> Hi Richard, Jan and H.J.,
> Thanks for all the quick responses and suggestions.
> I had tested my patch when tuning for an arch without the LCP stalls,
> but it didn't hit an issue in reload because it didn't require
> rematerialization. Thanks for pointing out this issue.
> Regarding the penalty, it can be >=6 cycles for core2/corei7 so I
6 cycles is indeed quite serve and may pay for extra spill. I guess
easiest way is to benchmark peephole variant and see what comes first.

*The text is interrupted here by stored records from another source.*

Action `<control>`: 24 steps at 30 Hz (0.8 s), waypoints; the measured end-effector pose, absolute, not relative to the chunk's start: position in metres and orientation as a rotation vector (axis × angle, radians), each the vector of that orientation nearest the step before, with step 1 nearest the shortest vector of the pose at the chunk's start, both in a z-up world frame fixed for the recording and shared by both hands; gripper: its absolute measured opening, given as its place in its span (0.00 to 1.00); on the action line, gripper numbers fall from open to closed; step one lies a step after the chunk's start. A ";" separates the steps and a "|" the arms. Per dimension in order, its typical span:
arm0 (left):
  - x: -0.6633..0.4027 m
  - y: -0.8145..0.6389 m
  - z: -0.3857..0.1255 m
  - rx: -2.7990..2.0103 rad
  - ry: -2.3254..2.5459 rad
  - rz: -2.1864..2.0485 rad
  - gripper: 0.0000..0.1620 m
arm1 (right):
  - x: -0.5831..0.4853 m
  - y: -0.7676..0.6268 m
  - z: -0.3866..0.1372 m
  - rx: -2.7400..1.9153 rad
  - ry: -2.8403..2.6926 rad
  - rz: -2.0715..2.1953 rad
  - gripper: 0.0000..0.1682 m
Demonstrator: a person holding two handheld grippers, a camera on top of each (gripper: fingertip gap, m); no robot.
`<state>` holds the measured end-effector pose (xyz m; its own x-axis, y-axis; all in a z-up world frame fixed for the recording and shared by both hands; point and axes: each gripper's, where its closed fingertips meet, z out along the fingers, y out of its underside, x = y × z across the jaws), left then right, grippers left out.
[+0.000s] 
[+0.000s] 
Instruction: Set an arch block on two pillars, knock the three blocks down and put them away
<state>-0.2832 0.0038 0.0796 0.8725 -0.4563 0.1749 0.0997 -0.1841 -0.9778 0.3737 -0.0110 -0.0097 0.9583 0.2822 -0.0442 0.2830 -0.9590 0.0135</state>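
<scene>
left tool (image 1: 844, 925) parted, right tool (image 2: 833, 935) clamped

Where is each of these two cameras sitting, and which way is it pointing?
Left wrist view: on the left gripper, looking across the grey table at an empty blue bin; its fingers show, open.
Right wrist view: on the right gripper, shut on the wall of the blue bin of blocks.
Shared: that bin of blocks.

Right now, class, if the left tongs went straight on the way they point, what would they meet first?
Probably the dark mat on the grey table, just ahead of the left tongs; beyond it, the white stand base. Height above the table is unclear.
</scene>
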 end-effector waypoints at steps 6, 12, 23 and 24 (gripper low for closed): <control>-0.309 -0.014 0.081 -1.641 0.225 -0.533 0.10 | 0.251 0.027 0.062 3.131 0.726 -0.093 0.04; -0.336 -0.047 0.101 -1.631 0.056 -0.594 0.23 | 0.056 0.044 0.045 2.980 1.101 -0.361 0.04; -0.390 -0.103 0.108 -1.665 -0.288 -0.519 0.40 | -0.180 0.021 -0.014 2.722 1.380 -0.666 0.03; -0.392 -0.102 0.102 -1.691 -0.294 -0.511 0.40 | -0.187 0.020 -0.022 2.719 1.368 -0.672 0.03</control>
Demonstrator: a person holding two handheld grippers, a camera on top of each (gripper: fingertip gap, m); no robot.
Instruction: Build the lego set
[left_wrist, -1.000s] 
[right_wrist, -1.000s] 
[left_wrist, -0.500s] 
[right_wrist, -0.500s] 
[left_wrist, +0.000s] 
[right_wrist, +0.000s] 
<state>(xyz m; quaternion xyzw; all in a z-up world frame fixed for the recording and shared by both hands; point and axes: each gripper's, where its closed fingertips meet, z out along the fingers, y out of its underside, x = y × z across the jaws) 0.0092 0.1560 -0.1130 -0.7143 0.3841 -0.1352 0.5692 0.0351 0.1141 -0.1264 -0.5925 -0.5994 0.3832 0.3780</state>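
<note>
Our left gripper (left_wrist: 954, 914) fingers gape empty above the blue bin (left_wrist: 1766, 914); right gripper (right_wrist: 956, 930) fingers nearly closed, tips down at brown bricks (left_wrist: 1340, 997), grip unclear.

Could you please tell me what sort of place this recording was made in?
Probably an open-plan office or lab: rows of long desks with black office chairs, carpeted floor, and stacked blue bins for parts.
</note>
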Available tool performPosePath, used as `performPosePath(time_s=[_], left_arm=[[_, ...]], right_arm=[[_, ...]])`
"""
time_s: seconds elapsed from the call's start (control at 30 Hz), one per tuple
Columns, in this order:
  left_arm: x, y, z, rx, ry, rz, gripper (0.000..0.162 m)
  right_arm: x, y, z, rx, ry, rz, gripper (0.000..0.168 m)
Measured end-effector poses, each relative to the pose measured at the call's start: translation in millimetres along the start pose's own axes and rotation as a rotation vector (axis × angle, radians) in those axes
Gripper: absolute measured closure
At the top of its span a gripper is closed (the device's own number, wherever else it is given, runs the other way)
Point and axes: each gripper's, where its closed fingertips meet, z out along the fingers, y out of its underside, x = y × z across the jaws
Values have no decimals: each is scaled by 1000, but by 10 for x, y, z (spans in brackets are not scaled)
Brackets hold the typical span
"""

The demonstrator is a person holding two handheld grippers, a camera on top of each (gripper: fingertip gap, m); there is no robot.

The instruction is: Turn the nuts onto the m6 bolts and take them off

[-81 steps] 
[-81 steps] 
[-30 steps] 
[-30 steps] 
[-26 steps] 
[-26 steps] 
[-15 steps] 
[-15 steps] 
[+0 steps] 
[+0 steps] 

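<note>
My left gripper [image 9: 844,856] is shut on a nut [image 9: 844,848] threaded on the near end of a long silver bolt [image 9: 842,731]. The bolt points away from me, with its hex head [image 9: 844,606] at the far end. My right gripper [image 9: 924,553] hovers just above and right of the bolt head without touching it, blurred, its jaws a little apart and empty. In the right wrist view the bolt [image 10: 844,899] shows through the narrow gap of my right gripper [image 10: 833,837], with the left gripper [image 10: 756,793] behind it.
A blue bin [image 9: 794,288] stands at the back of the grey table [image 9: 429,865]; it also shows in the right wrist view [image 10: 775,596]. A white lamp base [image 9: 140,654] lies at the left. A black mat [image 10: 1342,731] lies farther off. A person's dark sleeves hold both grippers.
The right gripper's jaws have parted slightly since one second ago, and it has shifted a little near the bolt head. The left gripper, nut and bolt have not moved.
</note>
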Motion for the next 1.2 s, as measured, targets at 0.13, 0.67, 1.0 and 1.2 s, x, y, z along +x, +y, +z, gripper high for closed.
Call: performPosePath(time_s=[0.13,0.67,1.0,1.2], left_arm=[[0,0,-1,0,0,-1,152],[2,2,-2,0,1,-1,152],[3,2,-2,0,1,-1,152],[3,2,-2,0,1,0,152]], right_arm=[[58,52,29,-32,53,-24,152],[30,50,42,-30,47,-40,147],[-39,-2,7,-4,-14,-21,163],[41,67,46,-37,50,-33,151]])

You may be able to see the differences better in 32bit mode due to
register pressure issues.
> thought it would be best to force the splitting even when that would
> force the use of a new register, but it is possible that the peephole2
> approach will work just fine in the majority of the cases. Thanks for
> the peephole2 patch, H.J., I will test that solution out for the case
> I was trying to solve.
> Regarding the penalty on AMD, reading Agner's guide suggested that
> this could be a problem on Bulldozer, but only if there are >3
> prefixes, and I'm not sure how often that will occur for this type of
I can not think of case where MOV instruction in question would have 3
prefixes. It can have size overload and REX prefix, but REX usually do not
count. You may try to benchmark Buldozer, but I would be surprised if there
was any benefits.
We need to run some benchmarks for generic/generic32 models on AMD machine
anyway. I would guess that this transformation should be safe. Cost of extra
register move is not high compared to the 16bit store overhead.